> _EXERCISE BRIEF_:
Output the material exactly, line by line.

── DATASET EXCERPT ──

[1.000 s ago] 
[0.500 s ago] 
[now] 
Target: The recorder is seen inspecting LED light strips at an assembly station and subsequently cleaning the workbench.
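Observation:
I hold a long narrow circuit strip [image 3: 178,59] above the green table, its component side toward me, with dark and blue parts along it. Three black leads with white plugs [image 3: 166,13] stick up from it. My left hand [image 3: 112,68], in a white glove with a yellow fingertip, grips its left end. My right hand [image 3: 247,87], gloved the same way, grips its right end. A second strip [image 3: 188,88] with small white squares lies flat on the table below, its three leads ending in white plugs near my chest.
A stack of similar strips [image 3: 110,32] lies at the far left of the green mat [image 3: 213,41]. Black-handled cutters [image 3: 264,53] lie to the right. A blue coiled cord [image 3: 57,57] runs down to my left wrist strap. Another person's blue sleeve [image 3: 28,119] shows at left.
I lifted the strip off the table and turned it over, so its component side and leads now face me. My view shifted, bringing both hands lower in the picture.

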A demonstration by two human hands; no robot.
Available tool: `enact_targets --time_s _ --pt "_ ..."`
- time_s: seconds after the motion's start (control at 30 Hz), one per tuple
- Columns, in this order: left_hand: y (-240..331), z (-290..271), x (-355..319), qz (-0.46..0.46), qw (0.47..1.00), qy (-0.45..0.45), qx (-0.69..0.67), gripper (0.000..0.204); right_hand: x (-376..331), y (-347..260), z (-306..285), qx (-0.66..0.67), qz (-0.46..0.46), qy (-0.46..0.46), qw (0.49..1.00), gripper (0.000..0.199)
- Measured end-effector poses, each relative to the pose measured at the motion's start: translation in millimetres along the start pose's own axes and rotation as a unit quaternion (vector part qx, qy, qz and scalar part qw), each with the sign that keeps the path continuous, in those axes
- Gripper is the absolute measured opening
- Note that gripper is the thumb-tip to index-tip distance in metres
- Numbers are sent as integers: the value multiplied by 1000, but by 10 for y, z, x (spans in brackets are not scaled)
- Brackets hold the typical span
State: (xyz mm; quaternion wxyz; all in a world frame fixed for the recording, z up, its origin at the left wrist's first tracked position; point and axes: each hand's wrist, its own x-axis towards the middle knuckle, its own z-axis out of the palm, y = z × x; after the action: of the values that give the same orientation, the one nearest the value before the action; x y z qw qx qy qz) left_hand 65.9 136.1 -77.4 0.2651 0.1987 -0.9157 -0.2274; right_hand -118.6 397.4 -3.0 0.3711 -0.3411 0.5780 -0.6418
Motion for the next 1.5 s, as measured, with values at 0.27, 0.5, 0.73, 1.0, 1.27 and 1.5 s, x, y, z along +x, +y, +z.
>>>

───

> _TASK RESPONSE_:
[1.000 s ago] 
[0.500 s ago] 
[now] 
Target: The recorder is seen inspecting LED light strips at an assembly station and subsequently cleaning the workbench.
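Observation:
I hold a long narrow circuit strip [image 3: 178,59] above the green table, its component side toward me, with dark and blue parts along it. Three black leads with white plugs [image 3: 166,13] stick up from it. My left hand [image 3: 112,68], in a white glove with a yellow fingertip, grips its left end. My right hand [image 3: 247,87], gloved the same way, grips its right end. A second strip [image 3: 188,88] with small white squares lies flat on the table below, its three leads ending in white plugs near my chest.
A stack of similar strips [image 3: 110,32] lies at the far left of the green mat [image 3: 213,41]. Black-handled cutters [image 3: 264,53] lie to the right. A blue coiled cord [image 3: 57,57] runs down to my left wrist strap. Another person's blue sleeve [image 3: 28,119] shows at left.
I lifted the strip off the table and turned it over, so its component side and leads now face me. My view shifted, bringing both hands lower in the picture.
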
A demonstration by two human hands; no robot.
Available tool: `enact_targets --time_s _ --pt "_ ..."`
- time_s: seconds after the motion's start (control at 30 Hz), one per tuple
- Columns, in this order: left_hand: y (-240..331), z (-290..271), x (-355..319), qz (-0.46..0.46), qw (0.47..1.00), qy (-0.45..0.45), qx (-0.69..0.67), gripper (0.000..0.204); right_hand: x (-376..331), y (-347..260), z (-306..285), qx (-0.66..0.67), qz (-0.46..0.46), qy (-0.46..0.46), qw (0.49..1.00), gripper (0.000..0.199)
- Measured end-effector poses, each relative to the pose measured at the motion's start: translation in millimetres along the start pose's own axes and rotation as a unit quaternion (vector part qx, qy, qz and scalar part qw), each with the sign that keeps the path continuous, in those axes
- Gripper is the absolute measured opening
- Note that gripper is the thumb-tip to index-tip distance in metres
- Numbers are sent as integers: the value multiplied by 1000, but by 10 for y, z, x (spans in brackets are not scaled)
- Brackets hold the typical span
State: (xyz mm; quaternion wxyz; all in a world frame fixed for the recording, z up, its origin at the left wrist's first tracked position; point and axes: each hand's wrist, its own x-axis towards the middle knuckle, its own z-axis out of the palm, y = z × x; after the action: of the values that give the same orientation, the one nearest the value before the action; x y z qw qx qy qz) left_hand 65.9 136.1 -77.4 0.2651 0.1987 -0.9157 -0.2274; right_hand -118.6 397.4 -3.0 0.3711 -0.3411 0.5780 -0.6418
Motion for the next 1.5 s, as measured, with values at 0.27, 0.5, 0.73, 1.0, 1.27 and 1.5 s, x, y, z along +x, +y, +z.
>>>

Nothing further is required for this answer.